El proyecto comprende la bancarización del régimen de los aportes. Hasta hoy, la mayoría de las contribuciones a los partidos se realizaba en efectivo, lo que abre las puertas al lavado de dinero y dificulta el control de su origen y destino. El cambio apunta a que tanto los aportes como los gastos sean registrados.

El tema que genera rispideces es el aporte privado. Con la nueva ley se levanta la prohibición a los empresarios de aportar a una campaña. Los empresarios ahora podrán contribuir con un candidato con un límite: el proyecto habilita el aporte de personas jurídicas pero con un techo, de un porcentaje del total de los gastos permitidos para un partido.

Ese es un punto de discusión. Como la Casa Rosada pretende que la ley salga ya trabaja sobre la Cámara de Diputados, en donde el año pasado encontró resistencias no solo en la oposición sino dentro de Cambiemos. La principal discrepancia en la alianza oficialista viene por el lado de la Coalición Cívica que se opuso en forma cerrada al tratamiento.

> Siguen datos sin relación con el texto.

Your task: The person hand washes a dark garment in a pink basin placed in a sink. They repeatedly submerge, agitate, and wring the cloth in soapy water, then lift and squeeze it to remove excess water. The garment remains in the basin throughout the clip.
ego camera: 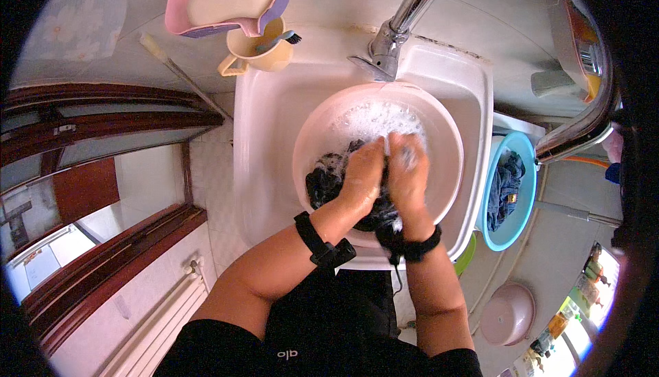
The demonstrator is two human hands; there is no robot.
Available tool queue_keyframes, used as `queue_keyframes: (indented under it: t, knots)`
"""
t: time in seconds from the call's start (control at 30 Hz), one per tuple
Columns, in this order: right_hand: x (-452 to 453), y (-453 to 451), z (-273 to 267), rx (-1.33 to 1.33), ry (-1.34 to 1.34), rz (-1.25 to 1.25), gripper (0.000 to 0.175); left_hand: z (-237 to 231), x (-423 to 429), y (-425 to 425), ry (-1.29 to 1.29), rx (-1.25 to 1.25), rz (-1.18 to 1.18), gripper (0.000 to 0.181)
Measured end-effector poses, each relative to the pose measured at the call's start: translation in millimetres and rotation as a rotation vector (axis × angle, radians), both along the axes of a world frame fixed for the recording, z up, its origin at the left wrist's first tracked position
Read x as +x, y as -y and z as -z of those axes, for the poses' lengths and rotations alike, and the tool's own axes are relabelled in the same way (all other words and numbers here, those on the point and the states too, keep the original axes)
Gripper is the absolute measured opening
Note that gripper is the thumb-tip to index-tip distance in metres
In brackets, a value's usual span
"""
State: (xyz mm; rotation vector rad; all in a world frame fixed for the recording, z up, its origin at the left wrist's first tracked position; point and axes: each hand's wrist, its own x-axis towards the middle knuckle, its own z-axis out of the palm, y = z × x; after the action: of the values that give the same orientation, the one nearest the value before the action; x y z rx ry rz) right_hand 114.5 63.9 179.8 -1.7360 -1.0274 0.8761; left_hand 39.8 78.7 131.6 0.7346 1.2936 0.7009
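A pale pink plastic basin (pixel 446 119) sits inside the white ceramic sink (pixel 267 171), holding soapy water with white suds (pixel 381 115). Dark wet cloth (pixel 323 184) is bunched in the basin's left and near parts. My left hand (pixel 363 176) and my right hand (pixel 409 171) are side by side over the basin, closed on a dark fold that shows between them. Motion blurs the right hand, and foam clings to it. Both wrists wear black straps. The fingertips and much of the cloth beneath the hands are hidden.
A chrome faucet (pixel 386 50) rises behind the basin. At back left are a soap dish (pixel 180 9) with a bar of soap (pixel 231 1) and a yellow cup (pixel 257 58) holding a brush. A blue basin (pixel 526 192) of dark clothes stands right; a pink basin (pixel 507 315) lies farther off.
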Motion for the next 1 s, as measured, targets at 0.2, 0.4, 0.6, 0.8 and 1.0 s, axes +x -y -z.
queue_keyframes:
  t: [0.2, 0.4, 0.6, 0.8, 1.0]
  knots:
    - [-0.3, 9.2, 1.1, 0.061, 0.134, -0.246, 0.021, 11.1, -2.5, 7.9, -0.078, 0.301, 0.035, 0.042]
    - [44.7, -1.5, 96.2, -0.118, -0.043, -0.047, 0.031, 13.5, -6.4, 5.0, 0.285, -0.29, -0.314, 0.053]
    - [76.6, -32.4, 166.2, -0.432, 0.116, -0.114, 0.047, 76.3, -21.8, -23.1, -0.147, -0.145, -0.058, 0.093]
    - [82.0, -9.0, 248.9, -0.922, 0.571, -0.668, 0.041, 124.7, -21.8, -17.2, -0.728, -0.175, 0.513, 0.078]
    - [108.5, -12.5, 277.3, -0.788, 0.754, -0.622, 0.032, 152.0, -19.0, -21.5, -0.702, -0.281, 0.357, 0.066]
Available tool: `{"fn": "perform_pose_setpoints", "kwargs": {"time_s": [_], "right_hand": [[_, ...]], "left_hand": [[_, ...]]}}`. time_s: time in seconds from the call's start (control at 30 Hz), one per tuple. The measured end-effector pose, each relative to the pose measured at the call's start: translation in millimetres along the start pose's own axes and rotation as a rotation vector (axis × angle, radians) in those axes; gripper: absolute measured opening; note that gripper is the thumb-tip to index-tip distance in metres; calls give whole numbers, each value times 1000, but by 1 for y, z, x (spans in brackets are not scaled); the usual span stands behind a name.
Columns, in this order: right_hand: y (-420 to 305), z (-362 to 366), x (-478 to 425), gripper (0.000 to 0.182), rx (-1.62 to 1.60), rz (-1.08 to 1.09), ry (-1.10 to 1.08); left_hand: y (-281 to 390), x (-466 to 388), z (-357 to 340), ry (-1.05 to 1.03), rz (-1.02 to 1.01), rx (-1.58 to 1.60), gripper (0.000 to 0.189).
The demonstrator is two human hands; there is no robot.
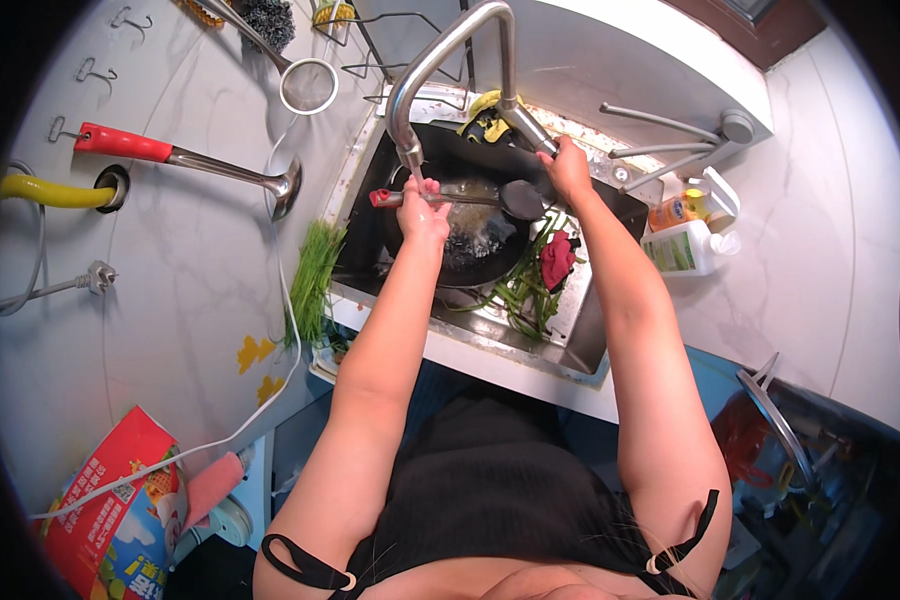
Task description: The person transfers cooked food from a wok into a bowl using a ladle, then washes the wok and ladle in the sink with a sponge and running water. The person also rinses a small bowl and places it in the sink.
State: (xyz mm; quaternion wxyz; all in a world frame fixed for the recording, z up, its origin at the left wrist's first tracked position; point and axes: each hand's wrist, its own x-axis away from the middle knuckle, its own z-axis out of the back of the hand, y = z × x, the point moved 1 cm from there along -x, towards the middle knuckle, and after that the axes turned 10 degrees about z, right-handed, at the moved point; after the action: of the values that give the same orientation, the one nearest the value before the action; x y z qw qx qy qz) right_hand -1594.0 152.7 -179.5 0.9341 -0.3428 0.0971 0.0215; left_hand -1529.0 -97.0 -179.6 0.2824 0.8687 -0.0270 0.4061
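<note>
My left hand is under the spout of the steel faucet, palm up, holding a ladle by its handle. The red handle end sticks out to the left, and the ladle's dark head lies to the right. Below them a black wok with foamy water in it sits in the sink. My right hand grips the faucet's lever at the upper right. Green vegetable scraps and a dark red cloth lie in the sink beside the wok.
Long green stalks stand at the sink's left edge. A yellow-and-black cloth sits behind the basin. Right of it are an orange spray bottle and a white bottle. A red-handled ladle and a strainer hang left.
</note>
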Motion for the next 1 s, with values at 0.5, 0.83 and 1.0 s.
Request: {"fn": "perform_pose_setpoints", "kwargs": {"time_s": [0.5,0.83,1.0], "right_hand": [[-65,-10,47,56,179,78,254],[-167,-42,128,13,-293,633,-151],[-243,1,110,13,-450,636,-82]], "left_hand": [[36,70,13,40,13,117,28],[101,154,18,-34,106,164,27],[151,208,23,-225,-98,-185,31]]}}
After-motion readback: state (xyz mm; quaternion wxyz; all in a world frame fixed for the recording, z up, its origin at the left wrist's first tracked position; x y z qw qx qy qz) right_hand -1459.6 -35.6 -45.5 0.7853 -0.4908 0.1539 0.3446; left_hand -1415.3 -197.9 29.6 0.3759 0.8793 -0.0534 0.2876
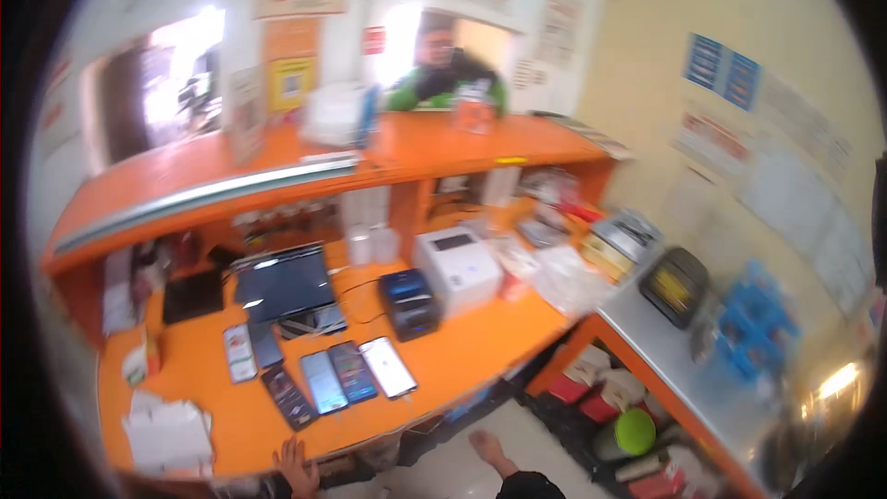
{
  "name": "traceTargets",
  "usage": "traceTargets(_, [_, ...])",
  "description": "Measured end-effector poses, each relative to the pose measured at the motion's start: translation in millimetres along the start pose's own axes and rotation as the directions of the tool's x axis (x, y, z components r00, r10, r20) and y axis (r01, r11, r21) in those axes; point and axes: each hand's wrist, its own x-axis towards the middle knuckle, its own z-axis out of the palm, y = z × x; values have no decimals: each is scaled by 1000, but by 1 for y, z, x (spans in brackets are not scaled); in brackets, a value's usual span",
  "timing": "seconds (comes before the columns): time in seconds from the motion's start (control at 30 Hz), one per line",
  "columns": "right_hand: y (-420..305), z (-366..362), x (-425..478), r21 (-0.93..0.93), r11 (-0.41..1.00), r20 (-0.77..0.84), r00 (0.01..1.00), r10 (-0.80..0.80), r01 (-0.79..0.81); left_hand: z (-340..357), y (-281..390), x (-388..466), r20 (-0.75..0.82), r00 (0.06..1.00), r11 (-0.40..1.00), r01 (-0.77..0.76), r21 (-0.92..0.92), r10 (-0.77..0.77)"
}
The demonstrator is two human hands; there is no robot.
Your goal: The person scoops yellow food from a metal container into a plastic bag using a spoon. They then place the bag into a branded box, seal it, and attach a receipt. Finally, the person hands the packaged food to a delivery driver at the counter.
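My left hand (296, 468) rests at the front edge of the orange counter (471, 360), fingers apart, with nothing in it. Over the floor, to the right of the counter's edge, my right hand (493, 450) hangs in the air, blurred; its fingers are hard to make out. Closest to my left hand lies a dark smartphone (289, 398). Beside it are a phone with a bluish screen (323, 381), another dark phone (352, 371) and one with a bright white screen (388, 367). A stack of white papers (168, 435) lies at the left.
A black tablet-like monitor (285, 284), a small black printer (409, 305) and a white printer (459, 274) stand behind the phones. At the right is a metal worktop (665, 353) with a blue cup carrier (757, 326). A person (443, 76) leans at the window beyond the raised shelf.
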Motion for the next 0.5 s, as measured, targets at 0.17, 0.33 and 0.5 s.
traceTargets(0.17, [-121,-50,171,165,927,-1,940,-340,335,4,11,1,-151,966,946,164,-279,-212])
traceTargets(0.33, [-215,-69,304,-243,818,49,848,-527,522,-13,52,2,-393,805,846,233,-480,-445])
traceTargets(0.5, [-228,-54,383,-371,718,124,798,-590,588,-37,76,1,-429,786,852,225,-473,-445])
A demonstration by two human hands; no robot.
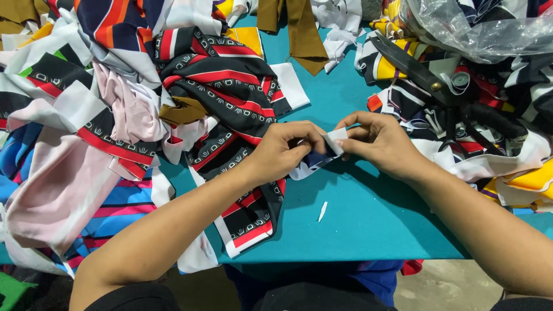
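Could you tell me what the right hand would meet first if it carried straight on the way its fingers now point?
Probably the left hand: the right hand points straight at it, both pinching the same small fabric piece.

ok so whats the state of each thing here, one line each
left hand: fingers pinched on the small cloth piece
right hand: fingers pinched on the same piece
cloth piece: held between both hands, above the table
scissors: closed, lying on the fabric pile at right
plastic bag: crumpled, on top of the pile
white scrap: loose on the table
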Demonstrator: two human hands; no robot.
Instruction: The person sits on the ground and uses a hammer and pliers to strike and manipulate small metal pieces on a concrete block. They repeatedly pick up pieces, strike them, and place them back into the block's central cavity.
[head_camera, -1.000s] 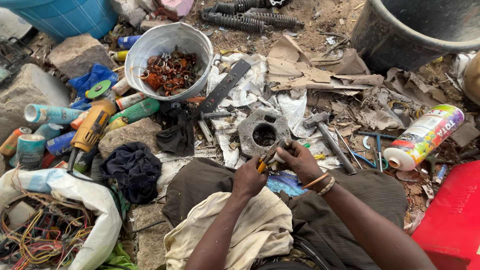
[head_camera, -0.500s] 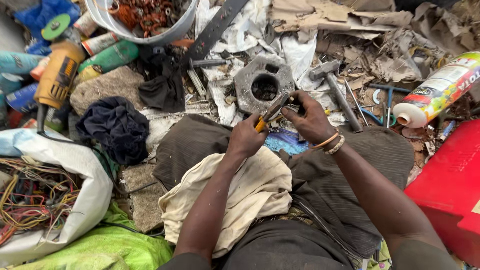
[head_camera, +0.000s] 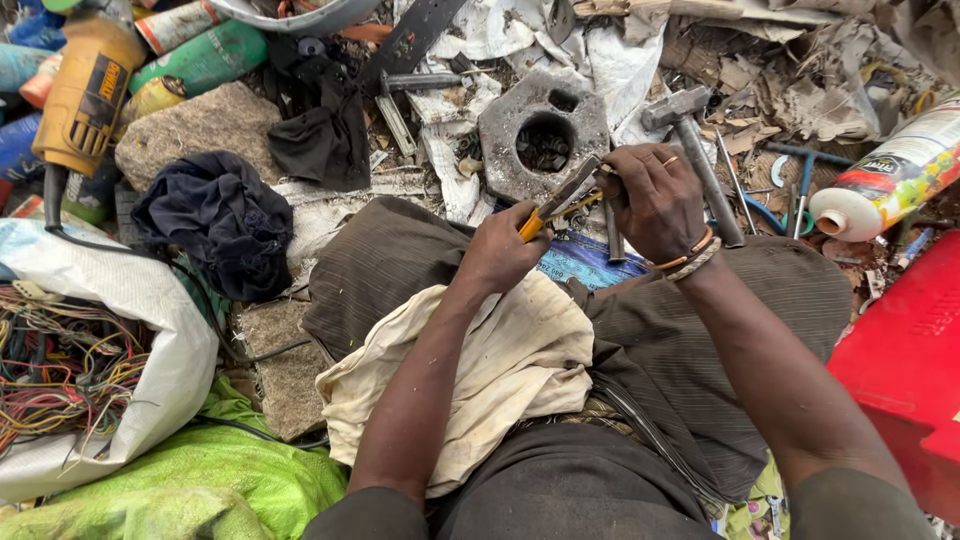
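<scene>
Ground, outdoors, littered throughout: we count torn paper and cardboard scraps, grit, and mixed metal junk, with no bare patch to speak of.

Upper left: yellow power tool (head_camera: 85, 85), spray cans (head_camera: 195, 50), flat stone (head_camera: 205, 125), black rag (head_camera: 315, 125), dark bundled cloth (head_camera: 225, 220).

Lower left: white sack (head_camera: 150, 330) of coloured wires (head_camera: 55, 365), green sheet (head_camera: 200, 490) under it.

Top edge: rim of a metal bowl (head_camera: 290, 15).

Centre: grey metal block (head_camera: 545, 135) with a round hole, small parts lying in the hole.

Right of block: hammer (head_camera: 690, 140), head resting on the scraps, handle running down toward the wrist.

Far right: white spray can (head_camera: 890, 180) on its side; red plastic piece (head_camera: 900, 350) at the edge.

Lap: cream cloth (head_camera: 480, 370) spread over dark trousers.

Left hand (head_camera: 505, 250): closed around the yellow handles of pliers (head_camera: 560, 195), which point up and right, nose meeting the other hand just in front of the block.

Right hand (head_camera: 655, 195): fingers curled shut on a small metal piece (too small for us to identify) at the pliers' tip; bracelets (head_camera: 690, 258) on the wrist, ring on one finger.

Position of work: both hands held together above the knees, just below the block and not touching it, as far as we can tell.
</scene>
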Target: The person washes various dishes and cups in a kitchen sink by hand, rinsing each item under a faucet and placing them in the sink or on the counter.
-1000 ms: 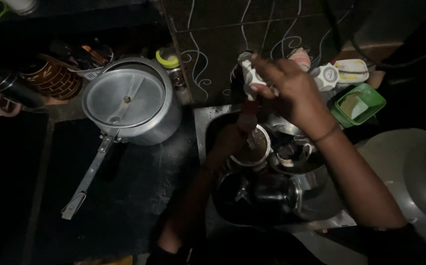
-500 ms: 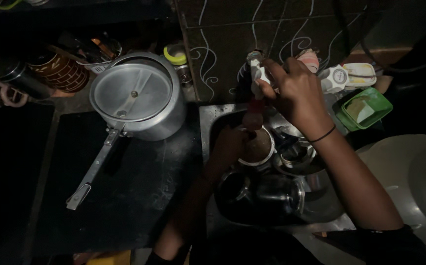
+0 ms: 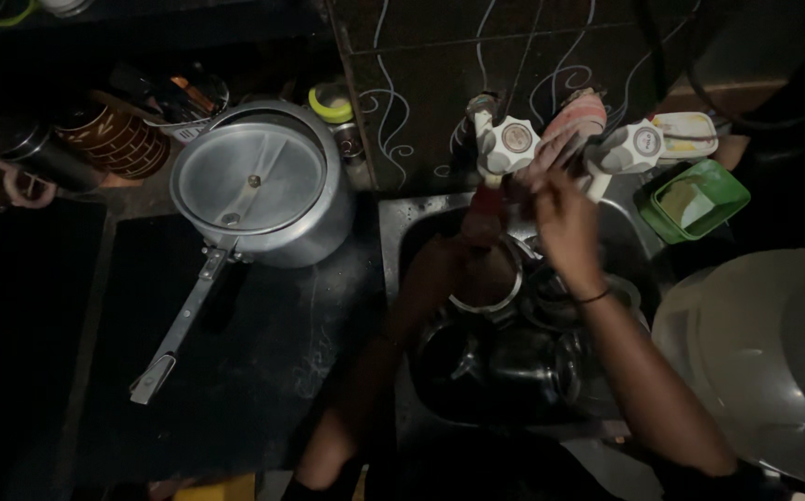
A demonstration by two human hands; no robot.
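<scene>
We see a steel cup (image 3: 488,278) in the sink (image 3: 393,278), under the white tap handle (image 3: 508,143). Our left hand (image 3: 440,269) seems to clasp its side, the grip too dark to tell. Our right hand (image 3: 562,215), arm outstretched, curls its fingers just below the tap handles. A pressure cooker (image 3: 259,186) stands on the left counter.

Two hands, the left hand (image 3: 440,269) and right hand (image 3: 560,218), work over one sink (image 3: 393,278) beneath two white tap handles (image 3: 511,141). One lidded pressure cooker (image 3: 259,186) sits on the counter, one green soap dish (image 3: 695,199) beside the taps, one steel cup (image 3: 488,278) among several vessels too dark to count.
</scene>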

Es más, hoy lo aprobarían sostuvo un legislador que responde a Elisa Carrió pero no ese artículo sobre el aporte privado. En el bloque explican que ellos nunca aceptaron dinero de empresas sino que aportan los candidatos, que muchas veces tuvieron que pedir un préstamo, más la donación de simpatizantes y el dinero del Estado por los votos obtenidos en la elección anterior.

En función del reclamo en Diputados, el Ejecutivo accedió a limitar al dos por ciento del costo de la campaña el aporte de las empresas; también decidió reglamentar que, en caso de tratarse de un grupo empresario, el aporte sea en representación del grupo y no permitir que un conglomerado de firmas aporte a través de cada una de las empresas.

Desde el peronista bloque Argentina Federal dijeron no saber con qué porcentaje, aunque admitieron que el dos por ciento podría ser y también dejaron en claro que la idea es tener ley lo más pronto posible.

Lo que se busca es una ley que permita terminar con la hipocresía, porque frente a campañas muy costosas, después los números no cierran, como viene sucediendo.

Podemos convenir que solo la fría letra de la ley no traerá transparencia al asunto, deberá acompañarse con la decisión política seria de controlar los aportes de campaña para que se puedan eludir los peligros que actualmente se corren al respecto.